When there is a split there is tension. And where there is tension there is sadness. A measure of angst is always healthy – to keep us reaching and growing. But when the angst spills over into anxiety, despondence and depression are not far behind.

Children are the most perfect model of seamlessness: A smooth flow between the inner and the outer; where identity meets expression. Imagine that your outer expressions were always reflecting your inner needs, and your deepest aspirations always had an outlet of expression.

It is only from adults that children learn to be sad. Yes, we adult project our feelings on our children and as they develop and enter maturity that too learn the world of envy ad greed, of selfishness and instant gratification, of struggling between what we know to be true and what we indulge in for our own pleasure.

You may then say, that all this is fine and good as long as we are children.

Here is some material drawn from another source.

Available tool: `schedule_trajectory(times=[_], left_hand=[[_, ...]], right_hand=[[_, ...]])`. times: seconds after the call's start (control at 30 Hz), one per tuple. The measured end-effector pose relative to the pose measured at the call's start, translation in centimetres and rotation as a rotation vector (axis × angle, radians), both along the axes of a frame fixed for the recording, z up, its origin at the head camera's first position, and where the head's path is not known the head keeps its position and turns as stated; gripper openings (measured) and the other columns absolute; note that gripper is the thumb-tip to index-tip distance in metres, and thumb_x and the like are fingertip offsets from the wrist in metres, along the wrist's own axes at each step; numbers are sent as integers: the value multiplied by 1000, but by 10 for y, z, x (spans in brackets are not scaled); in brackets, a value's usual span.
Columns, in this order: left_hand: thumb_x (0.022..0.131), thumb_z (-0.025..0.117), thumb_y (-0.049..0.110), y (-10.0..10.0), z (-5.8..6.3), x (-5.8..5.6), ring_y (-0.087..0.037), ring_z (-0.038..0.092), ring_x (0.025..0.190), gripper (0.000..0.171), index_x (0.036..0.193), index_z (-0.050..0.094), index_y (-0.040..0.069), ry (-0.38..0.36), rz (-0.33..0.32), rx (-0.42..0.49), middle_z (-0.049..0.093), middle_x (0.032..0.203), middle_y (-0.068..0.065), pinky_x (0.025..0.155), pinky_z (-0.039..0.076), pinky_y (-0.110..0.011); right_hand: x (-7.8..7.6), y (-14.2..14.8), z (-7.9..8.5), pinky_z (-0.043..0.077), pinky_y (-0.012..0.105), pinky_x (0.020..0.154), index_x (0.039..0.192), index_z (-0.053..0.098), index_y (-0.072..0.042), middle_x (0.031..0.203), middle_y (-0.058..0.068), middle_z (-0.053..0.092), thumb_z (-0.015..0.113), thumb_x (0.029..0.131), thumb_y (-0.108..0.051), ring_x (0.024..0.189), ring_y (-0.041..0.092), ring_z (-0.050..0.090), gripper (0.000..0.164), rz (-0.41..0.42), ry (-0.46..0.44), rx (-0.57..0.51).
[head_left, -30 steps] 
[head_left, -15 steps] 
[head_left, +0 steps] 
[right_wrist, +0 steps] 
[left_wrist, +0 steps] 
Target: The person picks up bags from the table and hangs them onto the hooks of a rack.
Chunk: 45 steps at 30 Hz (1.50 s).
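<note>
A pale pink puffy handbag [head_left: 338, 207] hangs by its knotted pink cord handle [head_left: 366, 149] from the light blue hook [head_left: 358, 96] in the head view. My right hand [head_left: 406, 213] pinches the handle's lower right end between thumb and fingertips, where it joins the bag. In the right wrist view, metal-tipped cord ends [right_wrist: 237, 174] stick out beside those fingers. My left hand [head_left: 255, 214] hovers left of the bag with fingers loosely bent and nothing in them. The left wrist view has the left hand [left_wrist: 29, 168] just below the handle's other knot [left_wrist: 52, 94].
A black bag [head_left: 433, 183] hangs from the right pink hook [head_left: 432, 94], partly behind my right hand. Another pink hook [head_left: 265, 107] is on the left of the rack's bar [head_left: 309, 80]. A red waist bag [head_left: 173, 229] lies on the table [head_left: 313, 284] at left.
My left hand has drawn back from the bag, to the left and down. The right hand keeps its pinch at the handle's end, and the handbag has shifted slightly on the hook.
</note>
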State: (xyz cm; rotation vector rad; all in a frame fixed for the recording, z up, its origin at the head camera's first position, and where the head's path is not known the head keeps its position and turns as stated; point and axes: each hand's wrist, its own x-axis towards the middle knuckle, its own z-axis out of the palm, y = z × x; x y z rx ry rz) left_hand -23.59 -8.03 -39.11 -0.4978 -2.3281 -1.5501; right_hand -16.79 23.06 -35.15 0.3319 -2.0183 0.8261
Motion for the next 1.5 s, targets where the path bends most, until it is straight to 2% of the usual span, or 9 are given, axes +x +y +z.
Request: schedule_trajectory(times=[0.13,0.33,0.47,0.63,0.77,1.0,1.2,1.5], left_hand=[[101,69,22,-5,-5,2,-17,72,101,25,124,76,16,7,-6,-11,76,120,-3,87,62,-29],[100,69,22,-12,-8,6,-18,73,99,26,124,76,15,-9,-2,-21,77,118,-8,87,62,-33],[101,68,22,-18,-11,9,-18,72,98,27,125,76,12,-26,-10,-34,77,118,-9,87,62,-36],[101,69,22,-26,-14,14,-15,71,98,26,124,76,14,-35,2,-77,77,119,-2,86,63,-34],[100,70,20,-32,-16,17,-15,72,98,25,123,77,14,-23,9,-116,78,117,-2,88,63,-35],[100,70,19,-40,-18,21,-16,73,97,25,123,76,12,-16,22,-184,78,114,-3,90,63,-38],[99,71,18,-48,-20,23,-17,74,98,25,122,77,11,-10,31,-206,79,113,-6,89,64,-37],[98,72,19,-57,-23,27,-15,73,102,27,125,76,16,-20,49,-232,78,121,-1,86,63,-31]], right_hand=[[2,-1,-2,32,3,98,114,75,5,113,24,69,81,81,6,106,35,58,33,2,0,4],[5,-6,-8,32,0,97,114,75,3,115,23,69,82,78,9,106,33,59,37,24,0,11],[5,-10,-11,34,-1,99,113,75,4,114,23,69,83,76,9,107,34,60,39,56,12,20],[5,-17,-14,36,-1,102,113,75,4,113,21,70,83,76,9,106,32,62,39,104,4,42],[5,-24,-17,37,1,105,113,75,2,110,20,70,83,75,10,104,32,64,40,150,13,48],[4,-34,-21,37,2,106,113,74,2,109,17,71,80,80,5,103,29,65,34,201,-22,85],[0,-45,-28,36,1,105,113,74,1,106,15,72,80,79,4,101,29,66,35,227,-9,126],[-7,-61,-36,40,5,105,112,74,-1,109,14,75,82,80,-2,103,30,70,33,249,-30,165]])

But now that we have grown into adults, our childhoods lost, we no longer can access that inner contentment and happiness that is the domain of the child.

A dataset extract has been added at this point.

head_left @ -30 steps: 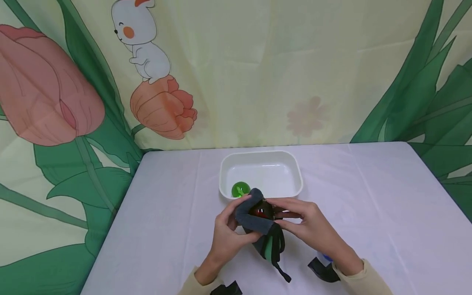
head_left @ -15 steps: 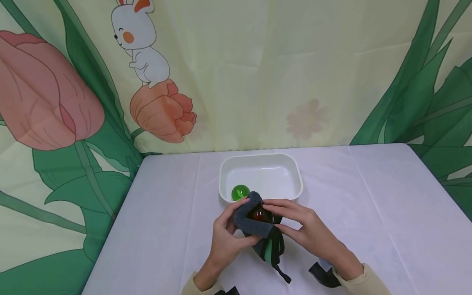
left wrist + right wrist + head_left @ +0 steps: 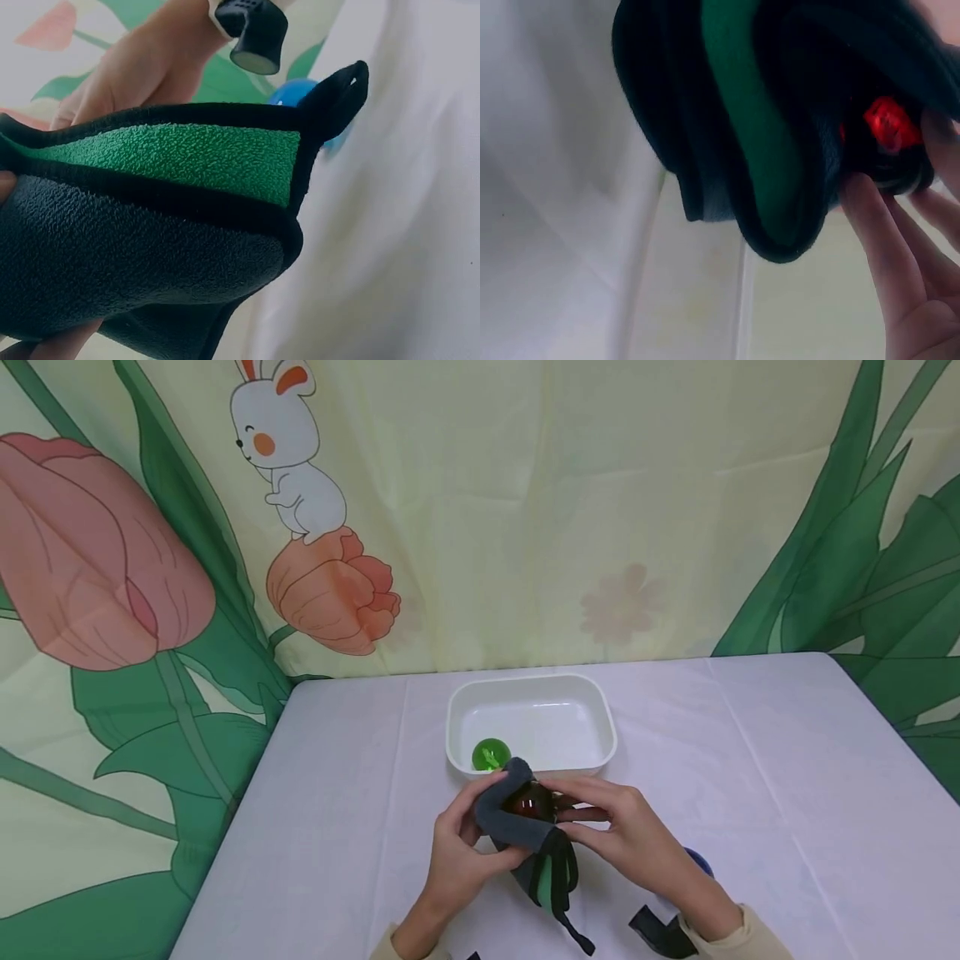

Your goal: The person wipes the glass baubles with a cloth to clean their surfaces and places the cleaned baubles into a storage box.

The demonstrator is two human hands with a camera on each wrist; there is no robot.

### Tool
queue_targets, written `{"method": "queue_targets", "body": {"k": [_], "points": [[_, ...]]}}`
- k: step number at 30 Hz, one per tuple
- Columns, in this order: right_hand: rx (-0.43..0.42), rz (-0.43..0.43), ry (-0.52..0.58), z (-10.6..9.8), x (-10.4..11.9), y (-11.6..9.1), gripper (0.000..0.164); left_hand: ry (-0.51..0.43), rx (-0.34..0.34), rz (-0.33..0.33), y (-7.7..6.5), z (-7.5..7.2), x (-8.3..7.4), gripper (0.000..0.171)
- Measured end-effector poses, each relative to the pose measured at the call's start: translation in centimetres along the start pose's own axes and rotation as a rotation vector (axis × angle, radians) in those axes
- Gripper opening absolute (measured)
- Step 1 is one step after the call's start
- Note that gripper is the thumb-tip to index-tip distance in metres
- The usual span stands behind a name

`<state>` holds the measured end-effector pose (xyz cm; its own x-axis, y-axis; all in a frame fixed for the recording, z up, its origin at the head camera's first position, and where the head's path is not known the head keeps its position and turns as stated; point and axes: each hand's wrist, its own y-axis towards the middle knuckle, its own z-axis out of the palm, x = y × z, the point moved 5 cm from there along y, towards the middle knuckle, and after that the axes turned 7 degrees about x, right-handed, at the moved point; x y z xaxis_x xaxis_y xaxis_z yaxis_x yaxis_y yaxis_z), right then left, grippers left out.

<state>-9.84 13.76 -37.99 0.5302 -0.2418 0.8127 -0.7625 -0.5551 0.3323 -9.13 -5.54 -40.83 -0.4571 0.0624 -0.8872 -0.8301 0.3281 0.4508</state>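
Rough matt cloth (image 3: 135, 247), glossy red object (image 3: 529, 803), glossy green ball (image 3: 491, 753); smooth shiny tray (image 3: 555, 735)

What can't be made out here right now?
Head: most of the red object, inside the cloth.
Head: most of the blue object, behind the right forearm.
Left wrist: most of the left hand, behind cloth and past the edge.
Right wrist: part of the right hand, beyond the edge.

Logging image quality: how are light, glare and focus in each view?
Head: bright, fairly even light, small glare streak on the white tray; left wrist: crisp texture on the green-and-gray towel, blue object behind it softer; right wrist: dim, towel mostly in shadow, red object vivid.
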Motion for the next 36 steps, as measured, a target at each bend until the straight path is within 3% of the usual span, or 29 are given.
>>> {"method": "queue_targets", "body": {"k": [6,14,17,20,25,29,36], "points": [[0.035,0.057,0.005,0.03,-0.78,0.08,0.060,-0.008,-0.016,-0.020,0.09,-0.13,0.48,0.068],[0.008,-0.108,-0.115,0.03,-0.56,0.01,0.065,-0.014,-0.017,-0.005,0.34,-0.19,0.56,0.069],[-0.002,-0.122,-0.151,-0.20,-0.46,-0.06,0.065,-0.024,0.001,-0.004,0.56,-0.03,0.70,0.070],[-0.006,-0.106,-0.119,-0.34,-0.52,0.05,0.062,-0.015,0.014,-0.001,0.67,0.12,0.85,0.071],[0.013,0.009,0.010,-0.35,-0.84,0.28,0.056,-0.001,0.012,0.028,0.52,0.17,0.80,0.073],[0.057,0.088,0.015,-0.34,-0.85,0.51,0.058,-0.015,0.002,0.023,0.48,-0.05,0.86,0.072],[0.026,-0.020,-0.092,-0.62,-0.03,0.50,0.061,-0.003,-0.007,-0.015,0.50,-0.43,0.70,0.073]]}}
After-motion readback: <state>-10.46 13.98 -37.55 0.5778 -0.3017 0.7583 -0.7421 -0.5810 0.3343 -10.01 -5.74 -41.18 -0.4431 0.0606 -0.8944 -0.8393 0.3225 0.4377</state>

That may sound logical and… sad , but it is unequivocally wrong. The way we were born, the way we were hardwired always remains with us. Our inherent joy becomes concealed under many layers and veils, but it is embedded in our consciousness if not unconsciousness.

The question is how do we access it, especially once "paradise" has been seemingly lost? The answer goes back to the root of joy and happiness: Seamlessness. How does one achieve the seamless state, where there is no conflict between competing forces?

We can find our answer in an unlikely place – and one that is not even so popular today: Business.

The first cardinal rule of every venture is defining its mission statement. Without a concise and clearly stated purpose, everything that follows will be scattered and confused. Goals will be hard to set, and success will be difficult if not impossible to measure. The mission aligns all the steps of the operation from start to finish – from concept to final product, from the strategies and plans, to the actions and goals. It brings together and coordinates the entire enterprise into one seamless unit.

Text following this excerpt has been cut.